Among TMOs, nanoengineered ZnO-based semiconductors, which are biocompatible materials, have attracted a lot of research attention in the THz area, because they are promising materials for THz sources at the room temperature, with potential for high output power. It can also be used for THz detectors with higher operating temperatures than possible with the current AlGaAs/GaAs system. These devices are usually based on the multiple quantum well and quantum cascade concept and take advantage of the unique properties of ZnO, i.e. good electrical transport, high electron mobility, higher value of longitudinal optical (LO) phonon energy, higher conduction band offset (CBO), excellent optical properties in a wide THz range [10], band gap engineering via doping [19–21], and availability of various nanostructures, including nanowires and nanoparticles [19, 20, 22–26]. Moreover, N-doped ZnO thin films have been successfully grown by various techniques, such as molecular beam epitaxy, pulsed laser deposition, ion beam sputtering, ion implantation and magnetron sputtering. In particular, our previous work has revealed that the band gap of ZnO can be reduced by doping with nitrogen [21]. Hence, one can fabricate ZnO/N-doped ZnO heterostructures to create quantum confined systems in order to achieve intersubband (intraband) transitions in the THz range. In case of simplicity, periodic MQW structures, the operation as THz detectors should be straightforward and does not require extremely precise growth. THz emitters like quantum cascade lasers usually require more complicated layer sequence with quite precise growth and this would be second stage of development. In this work, we study the electronic and optical properties (absorption spectrum) of ZnO/N-doped ZnO in the infrared and terahertz frequency range. Based on the density functional theory (DFT), we have found that ZnO/N-doped ZnO heterostructure exhibits type-II band offset. The external electric field applied to quantum confined structures can engineer their absorption spectrum to be in the THz range, by varying the field magnitude and the size of the quantum well.
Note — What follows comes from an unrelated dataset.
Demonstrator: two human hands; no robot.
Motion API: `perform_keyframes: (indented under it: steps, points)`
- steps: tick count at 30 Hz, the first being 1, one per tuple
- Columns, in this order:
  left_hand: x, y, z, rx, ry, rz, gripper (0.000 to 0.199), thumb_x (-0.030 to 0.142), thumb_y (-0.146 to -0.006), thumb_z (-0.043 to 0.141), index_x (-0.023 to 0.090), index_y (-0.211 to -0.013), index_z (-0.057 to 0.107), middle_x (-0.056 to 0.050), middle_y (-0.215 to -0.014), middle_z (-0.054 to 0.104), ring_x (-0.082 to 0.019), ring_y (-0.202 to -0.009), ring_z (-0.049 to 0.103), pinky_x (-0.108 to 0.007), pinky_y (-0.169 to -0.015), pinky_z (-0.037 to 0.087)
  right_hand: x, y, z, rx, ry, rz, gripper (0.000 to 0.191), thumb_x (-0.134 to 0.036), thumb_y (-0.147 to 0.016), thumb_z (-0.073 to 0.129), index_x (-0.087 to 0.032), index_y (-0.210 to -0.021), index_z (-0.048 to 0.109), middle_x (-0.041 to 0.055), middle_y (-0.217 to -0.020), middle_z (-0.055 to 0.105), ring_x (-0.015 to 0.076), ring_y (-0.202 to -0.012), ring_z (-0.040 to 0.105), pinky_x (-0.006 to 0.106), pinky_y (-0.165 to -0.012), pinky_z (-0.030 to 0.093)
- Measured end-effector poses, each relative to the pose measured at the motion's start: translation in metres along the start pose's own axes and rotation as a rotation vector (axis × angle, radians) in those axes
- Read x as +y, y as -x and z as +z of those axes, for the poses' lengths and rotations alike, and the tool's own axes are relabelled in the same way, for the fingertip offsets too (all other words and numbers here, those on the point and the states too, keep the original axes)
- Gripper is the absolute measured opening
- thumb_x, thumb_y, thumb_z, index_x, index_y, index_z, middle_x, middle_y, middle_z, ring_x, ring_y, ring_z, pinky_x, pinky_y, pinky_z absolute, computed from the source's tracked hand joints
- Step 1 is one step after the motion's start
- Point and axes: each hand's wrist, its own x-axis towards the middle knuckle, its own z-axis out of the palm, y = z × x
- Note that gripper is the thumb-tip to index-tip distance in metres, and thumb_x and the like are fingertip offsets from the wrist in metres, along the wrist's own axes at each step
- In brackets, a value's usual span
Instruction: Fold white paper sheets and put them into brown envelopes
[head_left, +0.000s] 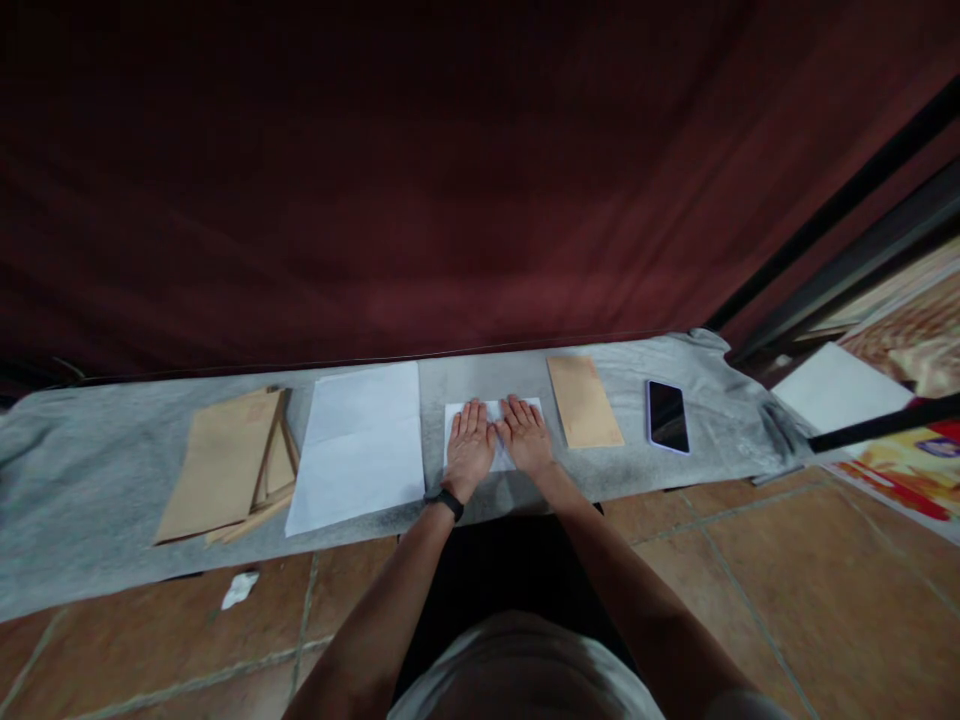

The first principles DFT calculations using Perdew-Wang-Earnzehof (PBE) formalism were employed to optimize 2 × 2 × 2 supercell of N-doped ZnO structures, containing 32 atoms. After that, the optimized structures, DOS and band structure were calculated using hybrid Heyd-Scuseria-Ernzehof (HSE) [27] functional with the Hartree–Fock exchange mixing parameter of 37%. This mixing ratio is the value necessary to reproduce the experimental gap of ZnO. Additionally, 7 × 7 × 5 k-point grid in the Brillouin zone and the plane wave cutoff energy of 400 eV were employed, while Zn(3d¹⁰4p²), O(2s²2p⁴) and N(2s²2p³) electrons were treated as valence electrons. As for the doping, one O site in the supercell was replaced by a N atom, hence the nitrogen doping percentage is 6.25 mole percent. The band alignment of the heterojunction was calculated from the work functions, and the offset magnitudes were subsequently used to create the potential wells in the confined quantum well systems using the effective masses of holes and electrons of ZnO and N-doped ZnO. The eigenstates of carriers confined in the quantum wells with or without the external electric field were calculated by the effective-mass finite-difference approach. These solutions were further used to calculate the dipole moment and the adsorption coefficient.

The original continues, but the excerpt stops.